Search each line of the data for the word "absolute"; copy every line where it is found.

##### GIVEN DATA #####

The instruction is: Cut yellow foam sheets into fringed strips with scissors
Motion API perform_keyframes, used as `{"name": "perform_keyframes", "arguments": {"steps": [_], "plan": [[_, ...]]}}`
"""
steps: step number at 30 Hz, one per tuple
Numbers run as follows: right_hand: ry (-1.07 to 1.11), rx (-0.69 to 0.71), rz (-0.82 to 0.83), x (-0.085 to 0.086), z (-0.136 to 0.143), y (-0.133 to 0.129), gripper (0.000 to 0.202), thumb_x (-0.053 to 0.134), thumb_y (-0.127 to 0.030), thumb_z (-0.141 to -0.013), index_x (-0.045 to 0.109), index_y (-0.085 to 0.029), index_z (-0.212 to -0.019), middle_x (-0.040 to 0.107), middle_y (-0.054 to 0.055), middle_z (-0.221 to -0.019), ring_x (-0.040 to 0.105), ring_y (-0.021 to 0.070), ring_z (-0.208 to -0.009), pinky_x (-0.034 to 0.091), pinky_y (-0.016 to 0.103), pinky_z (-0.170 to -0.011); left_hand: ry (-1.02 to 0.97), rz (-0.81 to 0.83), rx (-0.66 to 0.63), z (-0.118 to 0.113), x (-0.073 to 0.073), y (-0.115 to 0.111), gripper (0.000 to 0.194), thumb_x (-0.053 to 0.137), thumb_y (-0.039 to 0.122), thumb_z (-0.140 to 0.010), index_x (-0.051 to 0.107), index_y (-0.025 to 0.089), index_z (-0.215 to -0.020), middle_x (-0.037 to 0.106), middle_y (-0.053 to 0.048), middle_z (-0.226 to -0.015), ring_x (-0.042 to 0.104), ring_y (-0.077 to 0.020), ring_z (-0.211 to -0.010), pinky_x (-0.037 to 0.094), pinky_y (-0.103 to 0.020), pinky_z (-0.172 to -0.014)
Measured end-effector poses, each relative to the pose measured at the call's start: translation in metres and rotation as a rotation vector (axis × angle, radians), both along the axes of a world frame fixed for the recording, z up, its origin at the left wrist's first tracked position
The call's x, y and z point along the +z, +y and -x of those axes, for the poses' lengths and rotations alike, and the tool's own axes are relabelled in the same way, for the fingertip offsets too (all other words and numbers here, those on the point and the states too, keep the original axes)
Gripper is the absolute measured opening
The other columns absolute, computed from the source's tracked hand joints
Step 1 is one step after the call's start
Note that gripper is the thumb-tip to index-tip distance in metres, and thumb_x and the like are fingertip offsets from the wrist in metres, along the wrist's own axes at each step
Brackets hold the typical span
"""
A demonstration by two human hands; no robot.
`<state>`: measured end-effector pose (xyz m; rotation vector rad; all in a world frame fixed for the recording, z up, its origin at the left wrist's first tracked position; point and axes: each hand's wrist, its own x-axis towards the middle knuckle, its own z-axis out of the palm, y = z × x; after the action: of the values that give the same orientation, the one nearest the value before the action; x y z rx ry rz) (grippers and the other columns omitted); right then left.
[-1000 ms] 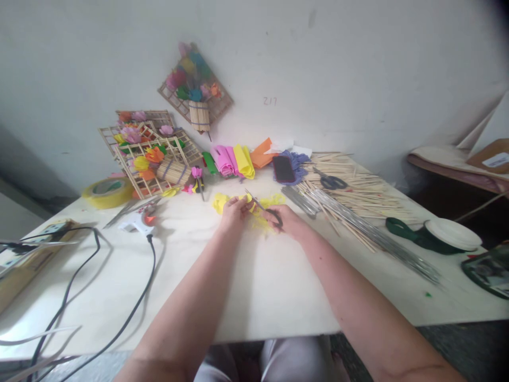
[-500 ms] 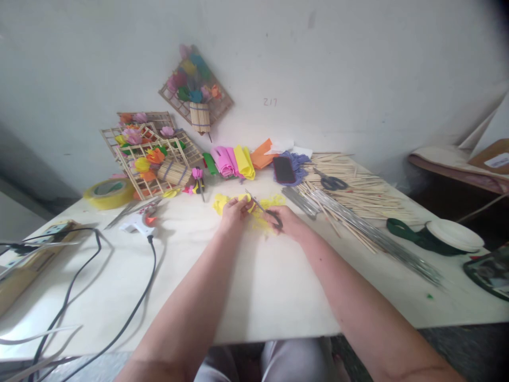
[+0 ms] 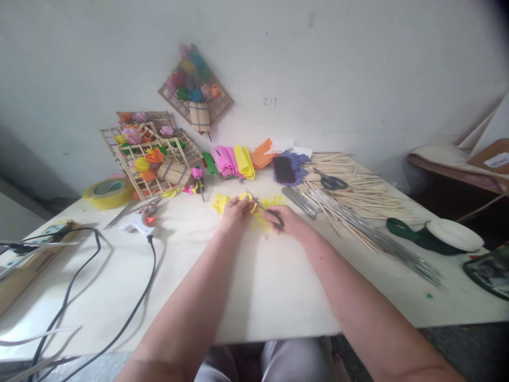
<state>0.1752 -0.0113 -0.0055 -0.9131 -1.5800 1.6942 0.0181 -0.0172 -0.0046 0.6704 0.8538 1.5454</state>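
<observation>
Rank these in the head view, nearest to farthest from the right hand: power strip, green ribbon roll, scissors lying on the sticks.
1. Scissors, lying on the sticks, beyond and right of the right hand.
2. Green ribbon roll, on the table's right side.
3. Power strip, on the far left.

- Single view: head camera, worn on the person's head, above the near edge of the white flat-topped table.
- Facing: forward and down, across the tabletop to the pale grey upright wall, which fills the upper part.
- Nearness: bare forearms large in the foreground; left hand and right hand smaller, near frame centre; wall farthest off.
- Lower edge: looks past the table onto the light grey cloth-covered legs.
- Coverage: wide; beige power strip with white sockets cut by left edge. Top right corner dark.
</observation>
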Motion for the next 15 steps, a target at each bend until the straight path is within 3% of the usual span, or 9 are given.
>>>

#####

▶ _RESULT OF THIS EXERCISE_:
Gripper is the absolute measured opening
The other columns absolute, computed from the source's tracked hand joints

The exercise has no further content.